ロウは道筋の古い呼称「狢道」を地名の亡帳へ。道にも生と亡がある。置き場は夜席棚の地図面。
それぞれ、灰の真正印がやさしく出る。
そこへ、漂白師がそっと近寄り、低い声。
「薄める仕事しか知らなかった。……色を抜かずに灯だけ落とす方法、教えて」
殿下が頷く。「由来を触らない。席の輪郭を触る。——灯印の使い方を覚えて」
漂白師は瓶をしまい、零を置いてから学びの席に座った。止まれる者は、戻れる。
◇
夕刻。
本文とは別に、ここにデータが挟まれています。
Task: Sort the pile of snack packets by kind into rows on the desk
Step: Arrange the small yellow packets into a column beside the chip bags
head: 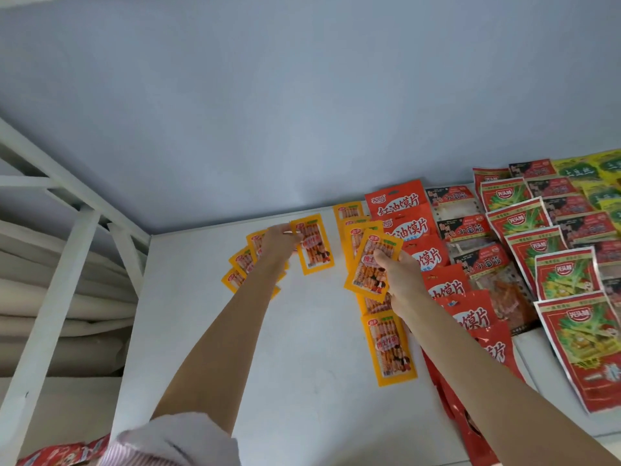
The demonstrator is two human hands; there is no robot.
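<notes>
Two hands, left hand (280,238) & right hand (400,274), each pinch orange packets (314,245); desk (302,331) bare between.

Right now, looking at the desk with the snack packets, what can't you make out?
- Head view: loose orange packets partly hidden under the left hand and forearm; their count is unclear.
- Orange packet row partly covered by the packet held in the right hand.
- Yellow-green packets cut off by the right edge.
- Small print is blurred.
</notes>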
帳合わせ・追悼版。
寺院跡に長机。生帳と亡帳を分けて並べ、起票→格納→返印の流れを静かに回す。
パズが紐旗を黒布のまま零の合図に使い、俺が一の形の見本、蔵守が三で置くの検収、鐘守が四の影返礼の印を押す。
**文匠が近寄り、「“概ね”**を——」と言いかけて、自分で口を閉じた。丸で、静かに。止まれた。戻れる。たぶん。
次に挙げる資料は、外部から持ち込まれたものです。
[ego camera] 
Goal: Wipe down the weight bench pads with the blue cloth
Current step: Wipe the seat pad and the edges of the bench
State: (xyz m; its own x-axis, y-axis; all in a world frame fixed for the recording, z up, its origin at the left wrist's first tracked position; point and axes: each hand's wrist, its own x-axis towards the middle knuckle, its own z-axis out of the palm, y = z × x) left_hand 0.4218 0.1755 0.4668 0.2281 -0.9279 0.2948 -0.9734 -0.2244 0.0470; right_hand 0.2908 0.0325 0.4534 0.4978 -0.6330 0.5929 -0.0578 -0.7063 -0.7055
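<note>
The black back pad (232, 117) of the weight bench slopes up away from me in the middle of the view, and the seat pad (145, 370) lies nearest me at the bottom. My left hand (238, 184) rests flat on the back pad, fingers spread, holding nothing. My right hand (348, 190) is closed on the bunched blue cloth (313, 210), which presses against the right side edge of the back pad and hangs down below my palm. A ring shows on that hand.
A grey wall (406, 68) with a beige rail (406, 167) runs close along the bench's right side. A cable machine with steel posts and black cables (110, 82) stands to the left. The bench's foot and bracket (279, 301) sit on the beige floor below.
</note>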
最後の起票は——鼓手長だった。仮面、太鼓なし、粉なし。手に小さな鈴。
「注目の格納は、どうする?」
仮面越しの声は、今日だけは遅れない。
「置く。二重領収で」
殿下が返す。「見せ札の注目は流す。真正の温度は、亡棚で守る」
鼓手長は鈴を鳴らさず掲げ、零→一(形)→二(内)→三(置く)→四(影)を不器用に通した。灰の真正印が、はっきりと出た。
「……退く」
仮面は一度だけ下がり、そのまま夜に溶けた。今日の彼は、遅れなかった。礼は不思議に、上手を黙らせる。
◇
夜。読み合わせと指標。パズが静かに読み上げる。
格納帳(亡) 新規作成:18冊(家 12/店 4/地名 2)
屋根返し・追悼版 公開式:実施 3/声使用 0/逆走 0/三抜け 0
長由来札 設置:27枚(平均 2.8行)
喪名師介入:1 → 席内不介入 合意
上書き介入:2 → 脚注化 2
漂白師合流(研修):1
参加 244/形だけ名乗れた 201(82.3%)/零習得 168(68.9%)
「温度、しまえた」
殿下がパンを二で笑いではなく内でひらき、三で静かに置き、四で影の返礼。
「明日は**“名の継所”——生帳と亡帳のあいだに立つ番人(見習い)を育てる。返輪師と環名師**に講義を頼む。鼓手長は……来てもいい。二の遅延は禁止、丸は壊さない約束で」
「亡棚は増やす?」
エレーネが低く訊く。
「増やさない。厚くする。——席は数より輪郭」
俺は胸の裏に〈偽拍〉を一枚。重ねない。
「呼ばないで置く。戻らずに在る。丸で閉じ、由来で息をさせる」
シアンが白手袋の糸を半寸切り、目で笑う。
「今日のあなた、沈黙で殴るので、やっぱりずるい」
「業務に支障」
「支障は出さない。強くなる寄り方だけ、覚えました」
渡鈴は鳴らずに鳴り、屋根の下の亡棚が静かに呼吸する。
名は火でも水でもない。在る温度で、しまいだ。
零で息。一は形だけ。二は胸の内。三で置き。四は影の返礼。五で忘れた者に席を置く。
数字は欄外、由来は脚注、輪郭は骨。
盗む拍は、今日もどこにもない。